Pregunta

I am working on an application that have some categories. The aim is to store the categories in a value.
First, I choosed to store them in an int.
Categories : 0, 1, 2, 3...
Then I do a bitmask operation to find which category was selected.
But the problem is that I can't store more that 31 categories is this int.

Is there any way to make such system ? I don't want to go threw the unlimited number of categories but maybe over 64.
The target language is C# but any other solution could be fine.

Thanks a lot !

¿Fue útil?

Solución

Consider using System.Collections.BitArray, which is an arbitrary-length array of bits. You can do intersections (AND), unions (OR), and complements (NOT).

You can now haver more than 32 categories keyed by integers:

public static class Categories
{
   public const int Category1 = 1;
   public const int Category2 = 2;
    //...
   public const int Category3123 = 3123;
   public const int Max = 5000;
}

BitArray myBitset = new BitArray((int)Categories.Max);
myBitSet.Set(Categories.Category1);
myBitSet.Set(Categories.Category4);

I used ints rather than enums to avoid all the casts to int that are necessary when using BitArray, but obviously you could encapsulate these in a class that deals with categories.

Otros consejos

I am not sure I correctly understand your question so here are 2 answers:

If you want to categorize an object but it can hold only one category at a time you can perfectly choose just to store the category number in the int - no need for bitmasking.

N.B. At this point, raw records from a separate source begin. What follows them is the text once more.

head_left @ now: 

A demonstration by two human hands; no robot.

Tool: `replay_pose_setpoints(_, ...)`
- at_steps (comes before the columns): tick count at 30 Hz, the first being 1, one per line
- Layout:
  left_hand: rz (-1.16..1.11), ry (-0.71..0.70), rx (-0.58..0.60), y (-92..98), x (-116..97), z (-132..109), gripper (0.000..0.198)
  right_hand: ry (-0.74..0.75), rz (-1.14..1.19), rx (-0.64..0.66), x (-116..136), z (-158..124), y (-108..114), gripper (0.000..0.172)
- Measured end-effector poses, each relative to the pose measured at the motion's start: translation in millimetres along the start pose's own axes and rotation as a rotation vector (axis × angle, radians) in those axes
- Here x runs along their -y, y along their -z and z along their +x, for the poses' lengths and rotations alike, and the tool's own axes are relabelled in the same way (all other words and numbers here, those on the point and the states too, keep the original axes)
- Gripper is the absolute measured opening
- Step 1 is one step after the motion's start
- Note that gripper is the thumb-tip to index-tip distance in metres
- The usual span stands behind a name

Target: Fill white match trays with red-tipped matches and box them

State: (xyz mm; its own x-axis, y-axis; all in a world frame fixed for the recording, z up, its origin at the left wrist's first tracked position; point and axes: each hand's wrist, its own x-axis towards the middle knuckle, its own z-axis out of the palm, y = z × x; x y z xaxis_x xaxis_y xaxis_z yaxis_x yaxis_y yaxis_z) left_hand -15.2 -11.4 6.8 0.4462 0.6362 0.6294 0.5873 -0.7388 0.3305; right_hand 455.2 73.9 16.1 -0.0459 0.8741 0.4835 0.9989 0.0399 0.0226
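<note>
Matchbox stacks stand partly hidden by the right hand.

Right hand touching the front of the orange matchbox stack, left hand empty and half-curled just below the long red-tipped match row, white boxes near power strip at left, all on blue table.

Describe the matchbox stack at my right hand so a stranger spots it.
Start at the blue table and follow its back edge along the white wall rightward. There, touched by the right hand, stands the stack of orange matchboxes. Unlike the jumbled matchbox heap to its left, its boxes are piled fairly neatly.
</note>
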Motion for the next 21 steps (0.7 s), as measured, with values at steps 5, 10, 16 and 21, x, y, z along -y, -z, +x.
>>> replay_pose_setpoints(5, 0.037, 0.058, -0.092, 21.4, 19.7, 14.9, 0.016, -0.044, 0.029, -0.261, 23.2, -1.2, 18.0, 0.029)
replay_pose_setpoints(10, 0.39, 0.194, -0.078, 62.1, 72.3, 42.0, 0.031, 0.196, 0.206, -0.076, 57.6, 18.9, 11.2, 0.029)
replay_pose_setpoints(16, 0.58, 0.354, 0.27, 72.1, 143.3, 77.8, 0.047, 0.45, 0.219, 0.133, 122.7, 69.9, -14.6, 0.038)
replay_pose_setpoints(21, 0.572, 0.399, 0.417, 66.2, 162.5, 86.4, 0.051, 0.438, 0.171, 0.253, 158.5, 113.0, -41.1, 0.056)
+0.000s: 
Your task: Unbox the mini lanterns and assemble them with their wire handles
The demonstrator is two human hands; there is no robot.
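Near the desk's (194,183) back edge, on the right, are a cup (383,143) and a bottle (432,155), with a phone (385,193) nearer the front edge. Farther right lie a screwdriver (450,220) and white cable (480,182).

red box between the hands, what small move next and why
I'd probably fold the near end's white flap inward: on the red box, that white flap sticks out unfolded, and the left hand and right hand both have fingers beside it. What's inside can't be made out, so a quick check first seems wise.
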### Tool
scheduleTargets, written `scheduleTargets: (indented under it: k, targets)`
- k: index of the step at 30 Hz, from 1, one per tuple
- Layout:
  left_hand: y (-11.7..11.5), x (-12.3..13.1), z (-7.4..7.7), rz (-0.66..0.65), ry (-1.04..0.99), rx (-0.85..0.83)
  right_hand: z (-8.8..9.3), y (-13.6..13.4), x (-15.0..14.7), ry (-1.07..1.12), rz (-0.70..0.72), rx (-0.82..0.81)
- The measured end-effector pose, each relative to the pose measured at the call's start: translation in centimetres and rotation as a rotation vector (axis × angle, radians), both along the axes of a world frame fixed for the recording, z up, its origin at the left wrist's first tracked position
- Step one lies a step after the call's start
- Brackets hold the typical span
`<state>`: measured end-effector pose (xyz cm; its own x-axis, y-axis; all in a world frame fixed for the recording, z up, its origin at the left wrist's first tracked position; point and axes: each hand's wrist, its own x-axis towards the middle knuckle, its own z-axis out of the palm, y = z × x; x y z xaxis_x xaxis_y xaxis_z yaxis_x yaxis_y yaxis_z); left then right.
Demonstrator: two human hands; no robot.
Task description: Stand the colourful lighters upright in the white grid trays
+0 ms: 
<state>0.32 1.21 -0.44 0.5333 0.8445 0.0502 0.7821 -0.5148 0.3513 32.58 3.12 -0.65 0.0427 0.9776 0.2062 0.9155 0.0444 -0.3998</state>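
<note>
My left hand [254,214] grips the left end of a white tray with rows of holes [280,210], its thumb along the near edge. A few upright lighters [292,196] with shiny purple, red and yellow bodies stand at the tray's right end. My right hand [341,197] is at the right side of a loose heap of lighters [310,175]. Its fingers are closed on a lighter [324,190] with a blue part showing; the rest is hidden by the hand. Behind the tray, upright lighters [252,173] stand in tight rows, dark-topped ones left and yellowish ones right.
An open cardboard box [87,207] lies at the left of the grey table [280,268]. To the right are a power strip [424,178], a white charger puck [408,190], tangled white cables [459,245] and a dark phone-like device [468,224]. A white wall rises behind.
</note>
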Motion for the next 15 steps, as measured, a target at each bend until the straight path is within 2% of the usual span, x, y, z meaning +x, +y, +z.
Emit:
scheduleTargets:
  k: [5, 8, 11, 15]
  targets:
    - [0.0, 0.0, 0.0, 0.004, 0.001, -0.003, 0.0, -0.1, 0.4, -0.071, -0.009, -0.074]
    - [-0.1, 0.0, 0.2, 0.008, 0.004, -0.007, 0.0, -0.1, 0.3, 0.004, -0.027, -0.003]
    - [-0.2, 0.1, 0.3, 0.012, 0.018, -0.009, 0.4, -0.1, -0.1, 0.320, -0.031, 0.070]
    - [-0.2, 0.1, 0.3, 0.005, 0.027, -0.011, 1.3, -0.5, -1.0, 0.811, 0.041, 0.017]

If you want to store different flags/categories/options that should all be either true or false for a given object then you should go for a longer bitmask. An array of bools is a good idea - no need to do bit ops to get and set the values and I am pretty sure the compiler does it's best to optimize space usage (as you know a single bool variable is actually one byte but I assume that if you create many bool variables they will actually be stuffed insisde the least possible space.) Anyway you can always opt for your own implementation with long, which is 64 bits, or even BigInteger - unlimited number of digits, you just initially have to set it to 1*10^x where x is the number of the larges bit position you want to have access to.

If you define you categories like this:

public enum Categories
{
    Category1 = 0x0001,
    Category2 = 0x0002,
    Category3 = 0x0004,
    Category4 = 0x0008,
    Category5 = 0x000F,
    Category6 = 0x0010,
    Category7 = 0x0020,
    Category8 = 0x0040,
    // etc...
}

Then you can use them like this:

var myCategories = Categories.Category1 | Categories.Category4;

if(myCategories | Categories.Category1 > 0)
{
    // do something for category 1....
}

Why are you using bit masks here? Is there an overarching concern for storage efficiency? Otherwise just use a HashSet of your categories.

Conceptually a bit set and a conventional set container are identical, a bit set is just a particular implementation with special performance characteristics.